A regulatory waiting period for Elon Musk to complete his acquisition of Twitter under the Hart-Scott-Rodino Antitrust Improvements Act (HSR) ended on Friday, allowing him to move closer to the deal. The HSR Act compels businesses to notify the Federal Trade Commission (FTC) and the Department of Justice in advance of transactions above a specific threshold (DOJ). Following that, the FTC and DOJ have 30 days from the original notice of the prospective acquisition to conduct an inquiry into the transaction to see whether any further information is required to evaluate the purchase’s legality.
According to Fox Business, neither the FTC nor the DOJ have asked Musk or any of his associated firms for more information. Despite the fact that the HSR’s waiting period has expired, Twitter’s current leadership has said that Musk’s purchase of the social media platform is still subject to conventional closing conditions, such as shareholder and regulatory clearances. Following Musk’s acquisition of Twitter for $54.20 per share, the firm is anticipated to become a privately owned corporation.
It is anticipated to be completed in 2022. Musk had intended to fund his acquisition of Twitter with $21 billion in existing stock and $25.5 billion in loans from third-party lenders.
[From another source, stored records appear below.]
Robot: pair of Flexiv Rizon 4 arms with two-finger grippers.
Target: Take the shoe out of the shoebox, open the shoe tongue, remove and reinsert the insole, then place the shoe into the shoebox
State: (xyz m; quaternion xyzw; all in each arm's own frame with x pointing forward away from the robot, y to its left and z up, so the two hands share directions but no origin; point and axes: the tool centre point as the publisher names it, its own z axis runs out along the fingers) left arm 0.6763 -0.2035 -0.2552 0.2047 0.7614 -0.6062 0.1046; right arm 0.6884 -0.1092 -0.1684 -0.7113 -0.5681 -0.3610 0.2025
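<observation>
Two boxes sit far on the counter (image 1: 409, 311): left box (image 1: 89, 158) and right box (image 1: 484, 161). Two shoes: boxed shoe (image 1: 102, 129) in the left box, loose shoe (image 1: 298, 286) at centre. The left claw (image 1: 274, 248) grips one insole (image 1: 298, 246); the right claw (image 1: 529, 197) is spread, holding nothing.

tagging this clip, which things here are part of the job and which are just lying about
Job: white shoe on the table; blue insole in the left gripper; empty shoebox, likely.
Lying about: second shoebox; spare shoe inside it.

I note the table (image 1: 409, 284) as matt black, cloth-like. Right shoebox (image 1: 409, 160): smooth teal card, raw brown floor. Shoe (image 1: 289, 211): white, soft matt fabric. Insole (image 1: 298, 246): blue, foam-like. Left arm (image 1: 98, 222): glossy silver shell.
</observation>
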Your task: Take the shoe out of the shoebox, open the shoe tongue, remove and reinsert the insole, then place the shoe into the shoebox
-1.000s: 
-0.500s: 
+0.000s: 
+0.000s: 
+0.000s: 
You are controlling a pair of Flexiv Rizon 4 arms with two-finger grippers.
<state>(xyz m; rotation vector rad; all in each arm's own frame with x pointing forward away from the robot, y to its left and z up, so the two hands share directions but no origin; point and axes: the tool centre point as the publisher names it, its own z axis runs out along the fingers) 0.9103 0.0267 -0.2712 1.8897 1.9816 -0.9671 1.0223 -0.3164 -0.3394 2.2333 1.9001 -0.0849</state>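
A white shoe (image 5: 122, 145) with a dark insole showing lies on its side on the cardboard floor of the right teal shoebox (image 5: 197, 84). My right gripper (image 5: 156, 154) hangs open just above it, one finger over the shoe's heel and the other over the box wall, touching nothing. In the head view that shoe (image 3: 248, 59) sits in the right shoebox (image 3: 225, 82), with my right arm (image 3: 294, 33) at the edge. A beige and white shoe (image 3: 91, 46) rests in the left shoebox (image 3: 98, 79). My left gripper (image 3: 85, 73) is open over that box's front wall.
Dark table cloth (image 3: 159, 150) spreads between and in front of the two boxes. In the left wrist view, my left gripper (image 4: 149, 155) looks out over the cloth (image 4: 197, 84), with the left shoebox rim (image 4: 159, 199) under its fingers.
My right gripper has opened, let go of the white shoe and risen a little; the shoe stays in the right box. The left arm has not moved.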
Musk’s Tesla shares were pledged against the value of $12.5 billion in margin loan funding. His equity funding climbed to $27.25 billion from $21 billion, but his margin loan financing was lowered from $12.5 billion to $6.25 billion.
Musk has recently promised $6.25 billion in additional stock, bringing the total share of equity-based funding to $33.5 billion, therefore removing the requirement for margin loan financing. Musk has also been in negotiations with Jack Dorsey, the co-founder and former CEO of Twitter, about obtaining more funding for the transaction.
According to the most recent events, Musk has suggested that the purchase proposal be placed on hold while he and his advisors wait for calculations to back up Twitter’s internal estimate that spam and bogus accounts account for fewer than 5% of all users. Despite pushing through with the acquisition of Twitter for all intents and purposes, Musk has voiced worry about the status of the American economy. Musk has indicated that he had a “very awful feeling” about the economy, prompting him to propose a moratorium on Tesla employee recruiting and the dismissal of 10% of the company’s present workforce.